→ **Task description**: No pictures belong in the copy. Retype exactly, and only, the stretch of lines below from the one with "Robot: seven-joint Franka" through the one with "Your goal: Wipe".

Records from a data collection
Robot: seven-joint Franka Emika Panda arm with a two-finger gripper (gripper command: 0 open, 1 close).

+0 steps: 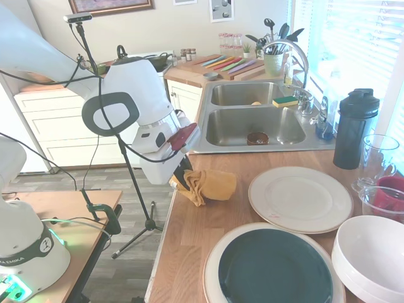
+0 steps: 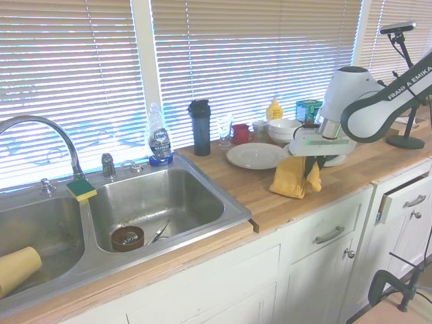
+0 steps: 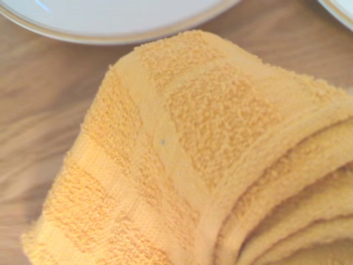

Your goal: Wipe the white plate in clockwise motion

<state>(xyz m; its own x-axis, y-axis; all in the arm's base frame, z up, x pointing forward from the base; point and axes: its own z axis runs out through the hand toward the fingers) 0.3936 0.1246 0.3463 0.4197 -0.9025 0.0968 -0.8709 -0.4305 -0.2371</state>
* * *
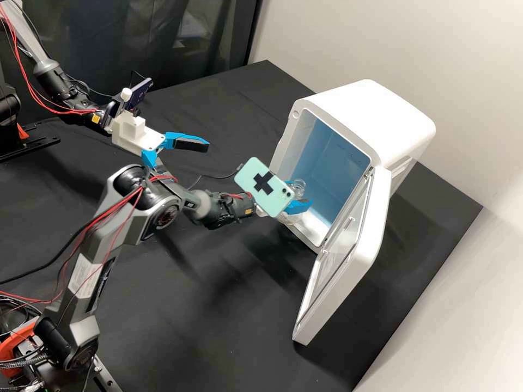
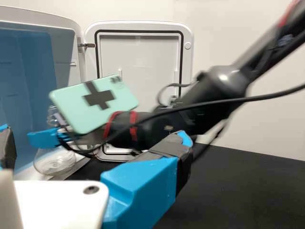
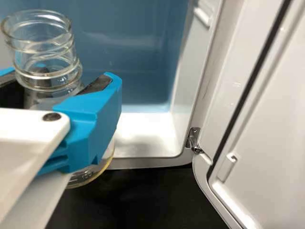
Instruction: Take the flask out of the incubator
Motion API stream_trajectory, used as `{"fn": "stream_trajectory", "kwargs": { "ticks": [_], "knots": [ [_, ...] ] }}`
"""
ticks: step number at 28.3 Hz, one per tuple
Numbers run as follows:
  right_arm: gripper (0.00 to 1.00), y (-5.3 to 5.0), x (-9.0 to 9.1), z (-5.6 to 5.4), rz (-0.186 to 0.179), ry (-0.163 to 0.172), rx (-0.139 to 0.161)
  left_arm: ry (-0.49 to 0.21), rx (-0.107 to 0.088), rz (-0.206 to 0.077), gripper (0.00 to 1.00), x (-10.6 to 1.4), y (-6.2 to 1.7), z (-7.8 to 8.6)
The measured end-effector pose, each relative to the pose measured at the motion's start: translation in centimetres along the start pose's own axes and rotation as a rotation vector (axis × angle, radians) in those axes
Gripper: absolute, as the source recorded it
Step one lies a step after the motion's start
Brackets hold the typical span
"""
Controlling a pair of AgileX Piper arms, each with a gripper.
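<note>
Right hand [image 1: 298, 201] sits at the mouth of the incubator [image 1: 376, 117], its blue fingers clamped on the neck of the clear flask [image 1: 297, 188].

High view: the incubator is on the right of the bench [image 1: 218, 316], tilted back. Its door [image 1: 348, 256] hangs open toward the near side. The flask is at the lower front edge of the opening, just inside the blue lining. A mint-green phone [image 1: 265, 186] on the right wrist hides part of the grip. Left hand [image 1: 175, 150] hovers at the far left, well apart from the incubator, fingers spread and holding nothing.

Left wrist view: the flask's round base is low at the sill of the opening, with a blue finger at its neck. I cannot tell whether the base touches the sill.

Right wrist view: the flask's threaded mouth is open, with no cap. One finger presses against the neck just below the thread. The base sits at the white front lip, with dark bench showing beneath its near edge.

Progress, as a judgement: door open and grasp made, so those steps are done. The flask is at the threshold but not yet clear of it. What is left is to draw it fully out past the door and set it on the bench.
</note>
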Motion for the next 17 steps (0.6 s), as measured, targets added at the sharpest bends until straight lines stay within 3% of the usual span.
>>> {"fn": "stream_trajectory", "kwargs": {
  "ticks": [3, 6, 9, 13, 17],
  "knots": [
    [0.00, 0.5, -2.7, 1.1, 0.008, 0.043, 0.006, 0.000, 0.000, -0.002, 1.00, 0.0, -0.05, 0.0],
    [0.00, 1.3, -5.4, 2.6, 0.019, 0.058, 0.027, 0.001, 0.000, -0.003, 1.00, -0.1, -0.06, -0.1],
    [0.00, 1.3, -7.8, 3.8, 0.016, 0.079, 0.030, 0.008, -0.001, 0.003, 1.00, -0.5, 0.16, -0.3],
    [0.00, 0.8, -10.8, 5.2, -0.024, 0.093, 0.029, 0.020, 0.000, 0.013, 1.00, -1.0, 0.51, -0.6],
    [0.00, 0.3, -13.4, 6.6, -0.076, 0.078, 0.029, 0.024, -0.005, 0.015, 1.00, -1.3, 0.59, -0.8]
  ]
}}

→ **Reply to the exercise**:
Robot: seven-joint Franka Emika Panda arm with a two-finger gripper (gripper command: 0 open, 1 close).

+0 steps: 
+0 steps: 
+0 steps: 

Your goal: Wipe the white plate in clockwise motion

That was the complete answer.